Single by Snap!

from the album The Madman's Return
- Released: 9 December 1991
- Genre: Eurodance; downtempo;
- Length: 3:57
- Label: Arista; Logic;
- Songwriters: John "Virgo" Garrett III; Durron Butler; Penny Ford; Thea Austin; Benito Benites;
- Producers: Benito Benitez; John "Virgo" Garrett III;

Snap! singles chronology
| "Megamix" (1991) | "Colour of Love" (1991) | "Rhythm Is a Dancer" (1992) |

Music video
- "Colour of Love" on YouTube

= Colour of Love (Snap! song) =

1991 single by Snap!

"Colour of Love" is a song by German Eurodance group Snap!, released in December 1991 by Arista and Logic Records as the first single from their second studio album, The Madman's Return (1992). It features vocals by American singer-songwriter Thea Austin and rap by Turbo B, which both co-wrote the lyrics with the producers. The song received positive reviews from music critics, many of them naming it a standout of the album. Quite successful on the charts in Europe, it became a top-10 hit in at least 11 countries, as well as on the Eurochart Hot 100, where it peaked at number eight in February 1992. The accompanying music video was filmed in Death Valley, California.

==Critical reception==
AllMusic named "Colour of Love" a "standout" track from The Madman's Return.
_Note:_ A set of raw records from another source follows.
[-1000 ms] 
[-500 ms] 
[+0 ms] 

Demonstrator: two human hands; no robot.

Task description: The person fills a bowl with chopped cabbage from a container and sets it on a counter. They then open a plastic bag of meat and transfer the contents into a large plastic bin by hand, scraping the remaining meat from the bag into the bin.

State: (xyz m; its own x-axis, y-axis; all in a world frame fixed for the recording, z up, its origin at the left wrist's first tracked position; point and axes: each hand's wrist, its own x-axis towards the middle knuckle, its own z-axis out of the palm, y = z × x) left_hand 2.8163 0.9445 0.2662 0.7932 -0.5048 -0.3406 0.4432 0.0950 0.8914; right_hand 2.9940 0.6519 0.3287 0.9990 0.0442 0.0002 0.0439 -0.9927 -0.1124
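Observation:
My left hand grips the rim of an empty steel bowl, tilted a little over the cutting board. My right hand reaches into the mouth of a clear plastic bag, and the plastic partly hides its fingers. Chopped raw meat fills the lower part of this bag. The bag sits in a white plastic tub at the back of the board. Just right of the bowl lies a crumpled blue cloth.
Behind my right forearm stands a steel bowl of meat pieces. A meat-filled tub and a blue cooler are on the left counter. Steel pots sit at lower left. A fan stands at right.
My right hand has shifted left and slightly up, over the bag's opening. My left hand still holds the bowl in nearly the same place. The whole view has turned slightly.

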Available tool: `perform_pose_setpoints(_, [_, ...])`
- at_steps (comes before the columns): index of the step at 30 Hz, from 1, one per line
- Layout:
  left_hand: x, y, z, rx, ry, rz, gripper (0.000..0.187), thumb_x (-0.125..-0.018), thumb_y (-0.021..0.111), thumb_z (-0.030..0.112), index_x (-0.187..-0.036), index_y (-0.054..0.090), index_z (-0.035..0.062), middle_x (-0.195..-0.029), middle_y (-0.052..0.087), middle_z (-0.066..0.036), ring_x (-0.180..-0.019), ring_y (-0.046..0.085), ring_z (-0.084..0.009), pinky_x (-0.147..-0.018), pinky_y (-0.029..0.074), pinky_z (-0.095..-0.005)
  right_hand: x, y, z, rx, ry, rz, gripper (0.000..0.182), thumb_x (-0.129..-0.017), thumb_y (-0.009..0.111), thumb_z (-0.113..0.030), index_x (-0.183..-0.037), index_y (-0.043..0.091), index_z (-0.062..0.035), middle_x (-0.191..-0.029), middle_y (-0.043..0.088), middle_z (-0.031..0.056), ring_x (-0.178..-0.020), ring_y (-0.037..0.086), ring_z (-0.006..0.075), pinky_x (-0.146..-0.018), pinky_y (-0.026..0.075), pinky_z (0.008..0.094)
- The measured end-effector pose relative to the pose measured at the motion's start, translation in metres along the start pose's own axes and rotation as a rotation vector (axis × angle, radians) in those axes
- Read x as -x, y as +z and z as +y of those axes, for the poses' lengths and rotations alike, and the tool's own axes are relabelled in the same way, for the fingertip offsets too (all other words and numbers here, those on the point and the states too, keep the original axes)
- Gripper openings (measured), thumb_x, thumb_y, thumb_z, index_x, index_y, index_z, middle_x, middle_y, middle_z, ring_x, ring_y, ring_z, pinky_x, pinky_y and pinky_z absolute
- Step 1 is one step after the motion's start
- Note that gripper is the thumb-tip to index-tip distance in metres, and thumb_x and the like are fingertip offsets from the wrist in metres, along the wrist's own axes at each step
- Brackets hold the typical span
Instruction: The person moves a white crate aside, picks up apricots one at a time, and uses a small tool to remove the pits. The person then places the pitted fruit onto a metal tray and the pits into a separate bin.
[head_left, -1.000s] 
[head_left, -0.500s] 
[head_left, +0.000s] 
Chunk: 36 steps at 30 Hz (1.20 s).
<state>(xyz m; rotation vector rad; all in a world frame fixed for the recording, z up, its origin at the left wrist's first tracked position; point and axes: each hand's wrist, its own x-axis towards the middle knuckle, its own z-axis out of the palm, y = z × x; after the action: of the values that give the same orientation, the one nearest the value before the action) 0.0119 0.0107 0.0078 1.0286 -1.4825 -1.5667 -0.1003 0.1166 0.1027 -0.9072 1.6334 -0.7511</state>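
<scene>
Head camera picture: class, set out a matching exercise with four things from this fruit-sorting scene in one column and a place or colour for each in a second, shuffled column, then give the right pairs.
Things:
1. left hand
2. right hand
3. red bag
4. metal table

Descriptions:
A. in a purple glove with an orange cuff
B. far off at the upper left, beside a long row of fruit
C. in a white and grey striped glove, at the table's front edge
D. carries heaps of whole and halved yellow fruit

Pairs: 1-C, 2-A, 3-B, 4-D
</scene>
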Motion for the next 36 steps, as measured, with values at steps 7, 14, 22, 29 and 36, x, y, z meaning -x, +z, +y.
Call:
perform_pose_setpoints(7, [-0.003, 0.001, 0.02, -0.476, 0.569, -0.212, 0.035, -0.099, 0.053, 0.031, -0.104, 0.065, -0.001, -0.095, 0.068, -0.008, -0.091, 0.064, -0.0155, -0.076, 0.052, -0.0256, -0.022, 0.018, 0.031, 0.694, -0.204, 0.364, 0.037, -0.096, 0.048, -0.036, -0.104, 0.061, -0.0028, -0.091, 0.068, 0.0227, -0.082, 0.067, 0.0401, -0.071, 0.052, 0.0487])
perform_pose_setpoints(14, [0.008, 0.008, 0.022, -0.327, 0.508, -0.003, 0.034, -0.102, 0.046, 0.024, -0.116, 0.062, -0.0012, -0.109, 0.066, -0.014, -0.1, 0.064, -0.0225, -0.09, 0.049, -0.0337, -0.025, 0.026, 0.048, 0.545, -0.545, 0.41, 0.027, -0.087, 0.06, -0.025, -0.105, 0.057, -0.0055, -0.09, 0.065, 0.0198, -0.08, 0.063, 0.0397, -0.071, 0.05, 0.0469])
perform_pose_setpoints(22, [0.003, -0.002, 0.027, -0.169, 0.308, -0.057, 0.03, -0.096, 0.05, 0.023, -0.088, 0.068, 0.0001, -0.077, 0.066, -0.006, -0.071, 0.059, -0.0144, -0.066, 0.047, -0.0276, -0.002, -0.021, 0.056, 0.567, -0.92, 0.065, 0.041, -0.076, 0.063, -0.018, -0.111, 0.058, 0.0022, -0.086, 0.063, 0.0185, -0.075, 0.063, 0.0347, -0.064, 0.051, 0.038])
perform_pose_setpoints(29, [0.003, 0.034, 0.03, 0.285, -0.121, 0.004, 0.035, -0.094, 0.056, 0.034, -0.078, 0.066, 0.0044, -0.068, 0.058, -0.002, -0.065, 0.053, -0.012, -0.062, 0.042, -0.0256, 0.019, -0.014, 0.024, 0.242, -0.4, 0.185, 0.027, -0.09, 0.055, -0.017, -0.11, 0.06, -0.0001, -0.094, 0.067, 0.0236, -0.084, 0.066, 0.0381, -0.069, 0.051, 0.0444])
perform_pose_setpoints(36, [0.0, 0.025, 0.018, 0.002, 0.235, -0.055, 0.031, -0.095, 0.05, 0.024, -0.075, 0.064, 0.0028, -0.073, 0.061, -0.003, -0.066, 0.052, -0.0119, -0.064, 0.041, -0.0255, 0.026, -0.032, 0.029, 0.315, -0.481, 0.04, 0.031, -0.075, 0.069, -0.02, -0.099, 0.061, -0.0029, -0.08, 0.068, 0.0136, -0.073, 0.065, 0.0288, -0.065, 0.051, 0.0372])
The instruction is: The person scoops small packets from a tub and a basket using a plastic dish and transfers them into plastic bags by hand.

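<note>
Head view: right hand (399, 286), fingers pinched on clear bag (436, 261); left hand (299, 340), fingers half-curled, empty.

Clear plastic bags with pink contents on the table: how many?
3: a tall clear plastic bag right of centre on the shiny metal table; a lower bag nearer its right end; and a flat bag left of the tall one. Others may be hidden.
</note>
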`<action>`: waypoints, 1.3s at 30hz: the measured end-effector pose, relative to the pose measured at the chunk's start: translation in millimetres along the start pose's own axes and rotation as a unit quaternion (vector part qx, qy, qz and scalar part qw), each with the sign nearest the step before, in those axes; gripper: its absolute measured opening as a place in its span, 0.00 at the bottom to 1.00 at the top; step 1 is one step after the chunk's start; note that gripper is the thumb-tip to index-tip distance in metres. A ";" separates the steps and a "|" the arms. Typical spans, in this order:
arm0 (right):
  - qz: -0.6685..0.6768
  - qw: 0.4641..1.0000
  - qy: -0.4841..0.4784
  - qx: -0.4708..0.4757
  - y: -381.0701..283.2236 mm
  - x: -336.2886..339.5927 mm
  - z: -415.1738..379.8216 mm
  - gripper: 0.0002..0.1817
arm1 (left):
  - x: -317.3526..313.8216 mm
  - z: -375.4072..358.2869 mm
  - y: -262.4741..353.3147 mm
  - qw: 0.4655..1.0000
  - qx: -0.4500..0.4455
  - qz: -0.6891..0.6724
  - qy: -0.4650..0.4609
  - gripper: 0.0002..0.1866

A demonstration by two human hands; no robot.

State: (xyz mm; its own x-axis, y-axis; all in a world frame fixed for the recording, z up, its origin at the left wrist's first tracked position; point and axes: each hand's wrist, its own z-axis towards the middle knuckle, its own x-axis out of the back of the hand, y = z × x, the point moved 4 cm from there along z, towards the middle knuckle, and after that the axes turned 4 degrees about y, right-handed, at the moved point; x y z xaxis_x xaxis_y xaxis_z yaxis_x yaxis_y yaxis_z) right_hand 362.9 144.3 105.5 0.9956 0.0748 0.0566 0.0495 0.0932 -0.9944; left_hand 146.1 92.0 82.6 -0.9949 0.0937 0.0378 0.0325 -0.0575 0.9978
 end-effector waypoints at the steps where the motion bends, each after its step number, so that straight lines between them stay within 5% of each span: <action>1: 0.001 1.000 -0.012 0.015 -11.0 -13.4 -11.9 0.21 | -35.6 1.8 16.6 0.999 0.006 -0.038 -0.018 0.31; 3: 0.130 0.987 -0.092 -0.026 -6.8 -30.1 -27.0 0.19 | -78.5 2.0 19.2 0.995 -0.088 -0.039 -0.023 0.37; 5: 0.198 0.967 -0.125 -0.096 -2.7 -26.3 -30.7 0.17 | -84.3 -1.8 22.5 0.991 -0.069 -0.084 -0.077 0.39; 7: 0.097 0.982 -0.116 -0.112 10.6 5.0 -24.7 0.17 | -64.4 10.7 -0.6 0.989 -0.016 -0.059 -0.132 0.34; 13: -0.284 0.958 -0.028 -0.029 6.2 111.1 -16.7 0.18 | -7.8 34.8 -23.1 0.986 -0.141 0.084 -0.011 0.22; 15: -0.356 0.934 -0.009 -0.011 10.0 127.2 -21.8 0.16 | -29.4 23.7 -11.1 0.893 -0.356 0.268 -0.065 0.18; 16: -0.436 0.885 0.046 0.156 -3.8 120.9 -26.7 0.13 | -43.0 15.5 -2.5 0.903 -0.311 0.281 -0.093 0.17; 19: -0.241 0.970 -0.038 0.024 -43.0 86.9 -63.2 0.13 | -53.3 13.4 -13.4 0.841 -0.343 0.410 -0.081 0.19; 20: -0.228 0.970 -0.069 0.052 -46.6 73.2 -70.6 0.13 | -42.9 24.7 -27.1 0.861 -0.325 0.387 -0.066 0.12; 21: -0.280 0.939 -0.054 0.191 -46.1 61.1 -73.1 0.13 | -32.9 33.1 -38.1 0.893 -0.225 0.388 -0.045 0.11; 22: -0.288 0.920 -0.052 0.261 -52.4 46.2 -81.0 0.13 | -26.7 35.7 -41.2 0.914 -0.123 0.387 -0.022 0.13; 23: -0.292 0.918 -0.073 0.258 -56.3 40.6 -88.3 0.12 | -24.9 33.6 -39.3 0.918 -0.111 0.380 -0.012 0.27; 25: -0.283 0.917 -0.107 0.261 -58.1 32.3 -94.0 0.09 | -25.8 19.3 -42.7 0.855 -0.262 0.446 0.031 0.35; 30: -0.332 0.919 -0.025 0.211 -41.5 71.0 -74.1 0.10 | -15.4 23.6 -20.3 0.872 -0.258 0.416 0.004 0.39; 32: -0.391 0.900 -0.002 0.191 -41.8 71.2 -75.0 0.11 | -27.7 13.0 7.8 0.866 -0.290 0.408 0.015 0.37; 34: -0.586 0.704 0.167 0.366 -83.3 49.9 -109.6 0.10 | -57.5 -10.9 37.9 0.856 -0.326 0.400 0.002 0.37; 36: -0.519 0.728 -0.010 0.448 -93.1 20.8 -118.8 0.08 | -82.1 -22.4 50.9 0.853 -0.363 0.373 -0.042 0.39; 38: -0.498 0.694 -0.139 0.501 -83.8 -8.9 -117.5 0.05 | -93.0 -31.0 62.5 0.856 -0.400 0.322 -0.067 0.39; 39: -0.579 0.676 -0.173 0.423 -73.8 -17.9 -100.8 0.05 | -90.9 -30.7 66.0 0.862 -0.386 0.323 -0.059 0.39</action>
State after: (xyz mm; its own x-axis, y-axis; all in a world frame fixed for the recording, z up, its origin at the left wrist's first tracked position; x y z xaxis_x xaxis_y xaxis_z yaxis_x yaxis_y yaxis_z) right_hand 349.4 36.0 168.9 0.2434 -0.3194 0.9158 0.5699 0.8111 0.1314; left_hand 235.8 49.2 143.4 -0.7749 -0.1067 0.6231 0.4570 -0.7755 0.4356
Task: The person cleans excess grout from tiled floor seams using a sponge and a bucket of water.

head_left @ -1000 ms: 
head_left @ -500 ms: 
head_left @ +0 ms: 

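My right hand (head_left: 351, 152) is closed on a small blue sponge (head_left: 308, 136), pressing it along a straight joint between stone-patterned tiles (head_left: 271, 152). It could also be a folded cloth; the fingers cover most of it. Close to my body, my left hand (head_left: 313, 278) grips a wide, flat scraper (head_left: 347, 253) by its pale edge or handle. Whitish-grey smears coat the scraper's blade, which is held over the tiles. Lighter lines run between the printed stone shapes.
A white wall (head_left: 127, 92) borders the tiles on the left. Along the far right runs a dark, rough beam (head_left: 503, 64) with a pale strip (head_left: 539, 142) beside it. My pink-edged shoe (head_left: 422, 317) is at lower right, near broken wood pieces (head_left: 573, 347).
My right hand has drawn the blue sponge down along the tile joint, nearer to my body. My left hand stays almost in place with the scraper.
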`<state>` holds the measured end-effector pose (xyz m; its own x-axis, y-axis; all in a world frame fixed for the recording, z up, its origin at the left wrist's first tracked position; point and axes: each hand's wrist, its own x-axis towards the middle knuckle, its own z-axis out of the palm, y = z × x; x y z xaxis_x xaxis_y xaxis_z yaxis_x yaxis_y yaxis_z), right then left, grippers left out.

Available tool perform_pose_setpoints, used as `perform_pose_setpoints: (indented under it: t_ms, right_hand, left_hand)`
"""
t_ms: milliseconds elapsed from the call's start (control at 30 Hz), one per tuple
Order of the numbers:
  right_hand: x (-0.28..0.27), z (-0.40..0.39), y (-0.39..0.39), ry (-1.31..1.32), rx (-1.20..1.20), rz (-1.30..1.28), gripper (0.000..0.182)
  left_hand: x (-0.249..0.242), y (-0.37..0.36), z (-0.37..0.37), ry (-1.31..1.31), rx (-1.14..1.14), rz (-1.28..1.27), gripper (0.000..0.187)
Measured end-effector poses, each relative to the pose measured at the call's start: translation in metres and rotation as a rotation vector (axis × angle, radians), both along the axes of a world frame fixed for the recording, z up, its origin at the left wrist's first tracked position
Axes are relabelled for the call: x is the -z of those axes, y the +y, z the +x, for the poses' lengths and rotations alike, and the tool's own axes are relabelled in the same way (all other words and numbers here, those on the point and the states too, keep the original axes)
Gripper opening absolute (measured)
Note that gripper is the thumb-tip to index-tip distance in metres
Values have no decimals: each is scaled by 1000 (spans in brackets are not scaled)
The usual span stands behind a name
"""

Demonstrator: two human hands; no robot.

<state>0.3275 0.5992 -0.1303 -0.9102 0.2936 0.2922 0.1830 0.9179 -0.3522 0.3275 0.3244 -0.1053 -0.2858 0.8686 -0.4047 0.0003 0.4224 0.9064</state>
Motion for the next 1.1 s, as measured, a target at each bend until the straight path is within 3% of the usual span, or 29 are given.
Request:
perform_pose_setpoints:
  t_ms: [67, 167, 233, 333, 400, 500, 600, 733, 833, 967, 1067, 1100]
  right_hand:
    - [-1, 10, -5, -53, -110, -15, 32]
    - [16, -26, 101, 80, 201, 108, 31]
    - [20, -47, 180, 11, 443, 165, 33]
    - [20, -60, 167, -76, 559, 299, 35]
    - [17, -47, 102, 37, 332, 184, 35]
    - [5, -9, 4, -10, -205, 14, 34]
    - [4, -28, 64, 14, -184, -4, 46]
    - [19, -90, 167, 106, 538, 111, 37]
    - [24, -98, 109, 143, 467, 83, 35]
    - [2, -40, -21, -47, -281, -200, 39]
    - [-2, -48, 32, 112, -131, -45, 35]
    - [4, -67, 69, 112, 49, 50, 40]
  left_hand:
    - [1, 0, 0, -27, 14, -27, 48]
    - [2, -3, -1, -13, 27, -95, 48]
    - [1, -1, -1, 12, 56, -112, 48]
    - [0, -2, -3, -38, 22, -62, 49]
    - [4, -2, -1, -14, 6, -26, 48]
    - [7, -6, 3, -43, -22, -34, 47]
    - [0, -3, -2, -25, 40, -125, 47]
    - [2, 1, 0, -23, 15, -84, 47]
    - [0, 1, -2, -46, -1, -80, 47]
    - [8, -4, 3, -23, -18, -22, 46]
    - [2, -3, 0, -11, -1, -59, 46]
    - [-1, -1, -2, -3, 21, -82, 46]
J.D. Considine from The Baltimore Sun opined that it's the only track "that comes even close to the group's early vigor". Ken Capobianco from The Boston Globe complimented Thea Austin's "colorful" voice, describing the song as "a meek but graceful look at interracial love." Clark and DeVaney from Cashbox also named it a "standout" cut from the album, remarking that the sounds that are offered on this album have a little more depth and variety compared to their last release. Dave Jennings from Melody Maker felt the tension between Turbo B's "gruff rumbling" and "abandoned, soulful female wailing" by Austin "is still highly effective." Another Melody Maker editor, Push, described it as "dreamy" and named it the "highlight" of the LP.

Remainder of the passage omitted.